Oliver Ruebenacker <curoli@gmail.com> writes:
>   So what most people here are saying is that before we can do anything
> useful, we need to make sure that if two assertions use the same reference,
> they mean the same thing.
>
>   To which you respond that you will accept assertions without assuming
> that same references mean same things. You will just keep them separate.
> There is no rule against that.
>
>   But in what way is this useful?
>
>      Take care
>      Oliver
>
> On Mon, Apr 8, 2013 at 10:07 AM, David Booth <david@dbooth.org> wrote:
>
>> Hi Pat,
>>
>>
>> On 04/04/2013 02:03 AM, Pat Hayes wrote:
>>
>>>
>>> On Apr 3, 2013, at 9:00 PM, Peter Ansell wrote:
>>>
>>>  On 4 April 2013 11:58, David Booth <david@dbooth.org> wrote: On
>>>> 04/02/2013 05:02 PM, Alan Ruttenberg wrote: On Tuesday, April 2,
>>>> 2013, David Booth wrote: On 03/27/2013 10:56 PM, Pat Hayes wrote:
>>>> On Mar 27, 2013, at 7:32 PM, Jim McCusker wrote:
>>>>
>>>> If only owl:sameAs were used correctly...
>>>>
>>>> Well, I agree that is a problem, but don't draw the conclusion
>>>> that there is something wrong with sameAs, just because people keep
>>>> using it wrong.
>>>>
>>>> Agreed.  And furthermore, don't draw the conclusion that someone
>>>> has used owl:sameAs wrong just because you get garbage when you
>>>> merge two graphs that individually worked just fine.  Those two
>>>> graphs may have been written assuming different sets of
>>>> interpretations.
>>>>
>>>> In that case I would certainly conclude that they have used it
>>>> wrong. Have you not been reading what Pat and I have been writing?
>>>>
>>>> I've read lots of what you and Pat have written.  And I've learned
>>>> a lot from it -- particularly in learning about ambiguity from Pat.

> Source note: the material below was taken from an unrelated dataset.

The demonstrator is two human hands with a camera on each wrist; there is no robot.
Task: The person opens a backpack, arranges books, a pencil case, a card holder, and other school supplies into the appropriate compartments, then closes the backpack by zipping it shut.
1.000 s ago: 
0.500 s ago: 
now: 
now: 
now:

>>>> And I'm in full agreement that owl:sameAs is *often* misused.
>>>>
>>>> But I don't believe that getting garbage when merging two graphs
>>>> that individually worked fine *necessarily* indicates that
>>>> owl:sameAs was misused -- even when it appears on the surface to be
>>>> causing the problem.
>>>>
>>>
>>> I agree, but not with your example and your analysis of it.
>>>
>>>  Here's a simple example to illustrate.
>>>>
>>>> Using the following prefixes throughout, for brevity:
>>>>
>>>> @prefix :    <http://example/owen/> . @prefix owl:
>>>> <http://www.w3.org/2002/07/**owl# <http://www.w3.org/2002/07/owl#>> .
>>>>
>>>> Suppose that Owen is the URI owner of :x, :y and :z, and Owen
>>>> defines them as follows:
>>>>
>>>> # Owen's URI definition for :x, :y and :z :x a :Something . :y a
>>>> :Something . :z a :Something .
>>>>
>>>> That's all.  That's Owen's entire definition of those URIs.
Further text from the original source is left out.